Projects
A small portfolio of hands-on work to demonstrate AWS fundamentals, cloud security thinking,
and practical delivery. This site itself is one of the projects.
Featured
Secure Static Website on AWS (This Site)
S3 (private origin) + CloudFront + Route 53 + ACM
AWS
CloudFront
S3
Route 53
ACM (TLS)
Designed and deployed a static website on AWS using CloudFront as the secure edge layer,
a private S3 origin, and Route 53 for DNS. Implemented HTTPS, custom domain routing, and
a maintainable front-end structure.
- Configured custom domain DNS records and CloudFront distribution for apex + www routing
- Implemented private S3 origin access via CloudFront (no direct public bucket access)

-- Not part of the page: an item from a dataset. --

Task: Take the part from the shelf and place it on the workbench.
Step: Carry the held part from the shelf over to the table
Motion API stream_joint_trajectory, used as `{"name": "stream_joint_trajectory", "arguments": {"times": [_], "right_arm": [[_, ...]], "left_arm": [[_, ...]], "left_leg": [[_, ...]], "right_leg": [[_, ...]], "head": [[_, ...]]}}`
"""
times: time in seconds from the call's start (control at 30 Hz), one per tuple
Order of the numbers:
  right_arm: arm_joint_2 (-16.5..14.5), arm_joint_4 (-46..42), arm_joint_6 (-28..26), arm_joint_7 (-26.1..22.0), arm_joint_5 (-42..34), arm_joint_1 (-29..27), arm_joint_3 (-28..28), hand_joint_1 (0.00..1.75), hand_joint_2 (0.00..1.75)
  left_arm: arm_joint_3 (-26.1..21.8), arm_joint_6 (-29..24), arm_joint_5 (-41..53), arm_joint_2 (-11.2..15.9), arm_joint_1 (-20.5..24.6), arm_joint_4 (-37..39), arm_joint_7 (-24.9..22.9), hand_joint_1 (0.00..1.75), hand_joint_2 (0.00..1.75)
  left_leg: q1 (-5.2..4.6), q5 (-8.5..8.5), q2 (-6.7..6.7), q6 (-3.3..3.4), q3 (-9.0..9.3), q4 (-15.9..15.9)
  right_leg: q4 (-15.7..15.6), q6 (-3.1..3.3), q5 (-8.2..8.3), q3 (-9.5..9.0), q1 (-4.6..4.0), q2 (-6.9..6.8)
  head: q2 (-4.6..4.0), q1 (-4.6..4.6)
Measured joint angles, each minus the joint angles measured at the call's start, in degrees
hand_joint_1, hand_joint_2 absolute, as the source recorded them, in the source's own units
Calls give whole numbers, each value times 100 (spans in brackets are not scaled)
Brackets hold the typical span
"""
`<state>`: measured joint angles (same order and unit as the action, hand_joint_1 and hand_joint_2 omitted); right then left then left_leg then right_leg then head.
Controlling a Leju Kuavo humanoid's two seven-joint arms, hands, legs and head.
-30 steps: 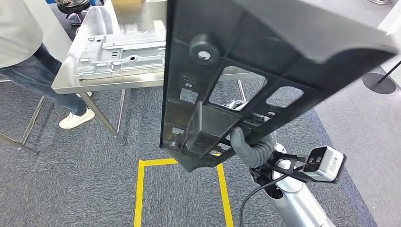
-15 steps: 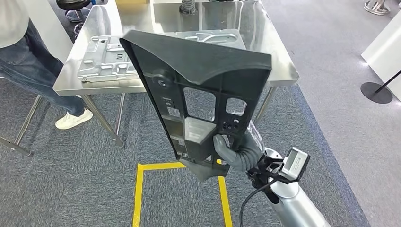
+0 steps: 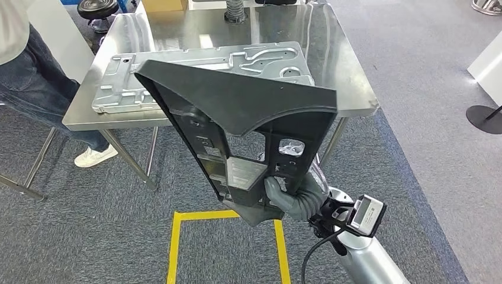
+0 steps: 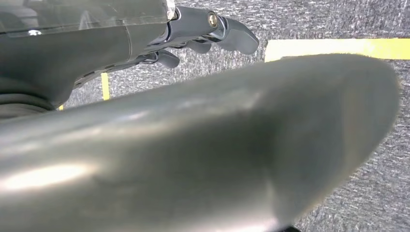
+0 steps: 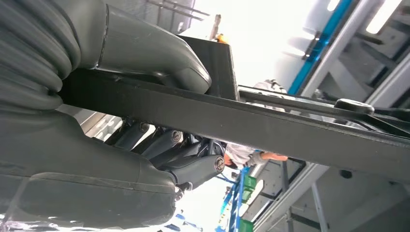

- Enabled HTTPS with ACM certificate and enforced secure delivery via CloudFront
- Created shared
styles.css to standardise UI across pages and improve maintainability
- Added branded favicon and cleaned up edge errors for missing assets
Security Hardening (Client-Side Controls)
CSP + browser hardening approach for static content
Content Security Policy
XSS mitigation
Static site security
Secure-by-default
Implemented a restrictive Content Security Policy suitable for a static site to reduce the risk
of client-side injection and limit resource loading to trusted origins.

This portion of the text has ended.